The heart that Naiara now wears stood on ice for four hours, to which must be added the time it spent standing in the donor. Gil Jaurena explains that one of the team’s biggest concerns—apart from the difficulty of operating on a three-kilogram patient—was that all that time would make the heart finally did not beat as they expected. Fortunately, Manuela Camino tells EL ESPAÑOL that Naiara is recovering favorably: “She had a normal postoperative period after heart surgery and ischemia. It wasn’t much for how small she is.”

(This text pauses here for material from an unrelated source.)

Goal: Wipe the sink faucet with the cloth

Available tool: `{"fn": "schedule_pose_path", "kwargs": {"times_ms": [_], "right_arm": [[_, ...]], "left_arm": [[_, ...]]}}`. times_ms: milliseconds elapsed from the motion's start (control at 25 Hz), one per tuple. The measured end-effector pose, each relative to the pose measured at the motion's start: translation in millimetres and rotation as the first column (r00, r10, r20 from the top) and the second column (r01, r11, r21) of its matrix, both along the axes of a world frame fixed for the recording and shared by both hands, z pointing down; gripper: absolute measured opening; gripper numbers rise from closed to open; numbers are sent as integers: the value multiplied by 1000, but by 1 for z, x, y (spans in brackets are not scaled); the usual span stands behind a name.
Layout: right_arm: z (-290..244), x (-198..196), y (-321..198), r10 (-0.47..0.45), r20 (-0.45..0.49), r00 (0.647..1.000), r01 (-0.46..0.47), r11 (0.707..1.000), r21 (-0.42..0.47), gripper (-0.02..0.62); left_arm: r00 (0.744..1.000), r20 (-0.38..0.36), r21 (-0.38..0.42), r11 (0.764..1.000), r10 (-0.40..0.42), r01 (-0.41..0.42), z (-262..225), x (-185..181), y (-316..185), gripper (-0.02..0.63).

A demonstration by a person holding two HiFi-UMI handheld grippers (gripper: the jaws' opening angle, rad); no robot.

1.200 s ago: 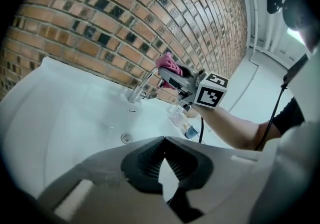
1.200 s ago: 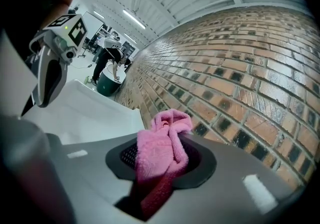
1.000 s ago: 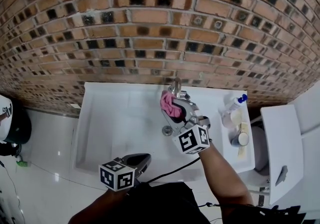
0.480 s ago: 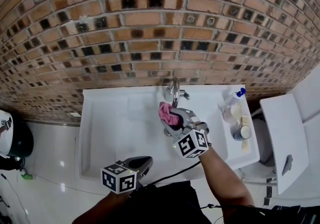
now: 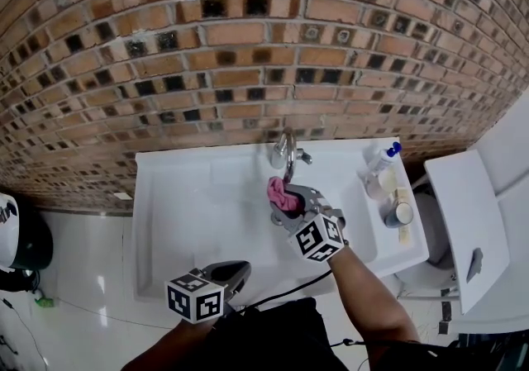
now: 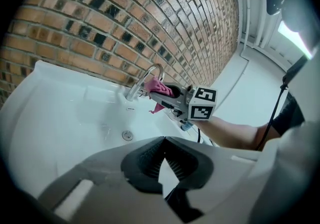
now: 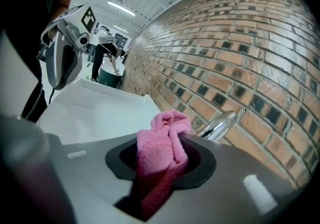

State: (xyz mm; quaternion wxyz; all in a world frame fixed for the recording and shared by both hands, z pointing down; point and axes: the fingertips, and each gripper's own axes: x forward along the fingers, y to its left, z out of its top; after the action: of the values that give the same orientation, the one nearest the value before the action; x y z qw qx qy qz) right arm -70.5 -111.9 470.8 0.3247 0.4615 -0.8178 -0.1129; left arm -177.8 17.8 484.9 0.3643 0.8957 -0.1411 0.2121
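A curved chrome faucet [image 5: 286, 151] rises at the back of the white sink [image 5: 194, 204]. My right gripper [image 5: 289, 198] is shut on a bunched pink cloth [image 5: 281, 193], held just under the spout's tip; I cannot tell whether they touch. In the right gripper view the cloth [image 7: 162, 148] sticks out of the jaws with the faucet [image 7: 218, 125] just beyond it on the right. My left gripper [image 5: 232, 272] hangs over the sink's front rim, shut on nothing. The left gripper view shows the faucet [image 6: 146, 79], the cloth [image 6: 157, 87] and the left gripper [image 6: 164, 141].
A brick wall [image 5: 248, 55] stands behind the sink. On the sink's right ledge are a blue-capped bottle [image 5: 382, 164] and a small can [image 5: 398, 213]. A white fixture [image 5: 463, 225] stands to the right, and a dark bin [image 5: 25, 241] sits on the floor at left.
The right gripper with the cloth has drawn slightly down from the faucet's arch toward the spout tip. The left gripper has stayed at the front rim.
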Motion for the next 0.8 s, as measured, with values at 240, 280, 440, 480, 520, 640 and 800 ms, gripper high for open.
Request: {"fn": "schedule_pose_path", "kwargs": {"times_ms": [240, 280, 440, 480, 520, 640, 800], "right_arm": [[27, 11, 23, 86, 22, 996, -83, 991, -108, 122], [29, 12, 29, 99, 28, 995, -95, 988, -124, 123], [26, 14, 51, 211, 185, 960, -172, 964, -205, 124], [23, 15, 58, 255, 269, 929, -192, 952, -239, 124], [19, 17, 65, 303, 367, 880, -207, 938, -278, 126], [6, 27, 87, 425, 609, 670, -226, 898, -377, 126], [-18, 38, 108, 431, 727, 534, -211, 901, -380, 129]], "left_arm": [[999, -37, 1, 1000, 11, -11, -4, -4, 2, 3], [999, -48, 1, 1000, 13, -13, -5, -3, 2, 3], [996, -88, 4, 1000, 22, -22, -9, 2, -1, 3], [995, -92, 2, 1000, 24, -24, -8, 3, -1, 3], [995, -95, -2, 1000, 25, -25, -7, 3, -2, 3], [995, -98, -19, 1000, 22, -24, 1, 2, 0, 3], [995, -97, -20, 1000, 10, -12, 7, 6, 0, 3]]}}
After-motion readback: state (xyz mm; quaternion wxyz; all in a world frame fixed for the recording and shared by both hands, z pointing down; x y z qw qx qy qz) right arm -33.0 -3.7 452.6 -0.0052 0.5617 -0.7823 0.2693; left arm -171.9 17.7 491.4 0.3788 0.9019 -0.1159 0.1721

Naiara will need to take immunosuppressive drugs to prevent rejection of her new heart and, if all goes well, have regular check-ups. “If you exceed the first year, the average life expectancy of a transplanted organ is 20 years. For an adult it is a good prognosis, but many things have to be optimized so that they become many more in a baby”, explains Medrano. These professionals hope that in the next two decades the possible scientific advances will take place to improve this forecast, and everything invites us to think optimistically.
Advances in Pediatric Cardiology come later than for adults for two main reasons: the first is that cardiac operations in children are less frequent —represent 10% of those performed in adults— and the second is that they are more complicated cases because the vast majority are due to congenital diseases and the instruments must be adapted to the small size of these patients. To get an idea, professionals point out that Naiara’s heart was the size of a plum.
In any case, the Children’s Heart area of the Gregorio Marañón Hospital has been a space in which several pioneering milestones have been achieved in recent years: the first incompatible AB0 transplant, placement of valves by catheterization, the practice of fetal cardiology… These experts look to the future with hope and, above all, in the fields of genetics, cell therapy and, of course, new technologies like 3D printing.
Naiara’s time in the Children’s Heart area has not ended: it began in her mother’s womb and will continue until she transitions to adult medicine. The hospital follows the cases of these children and their possible needs in any aspect of health, but also assists their families. “To have an area like this you need a lot of support. It could not be achieved without a public health system, without a management model such as the National Transplant Organization (ONT) and a society as aware of these interventions as the Spanish one”, Camino concludes.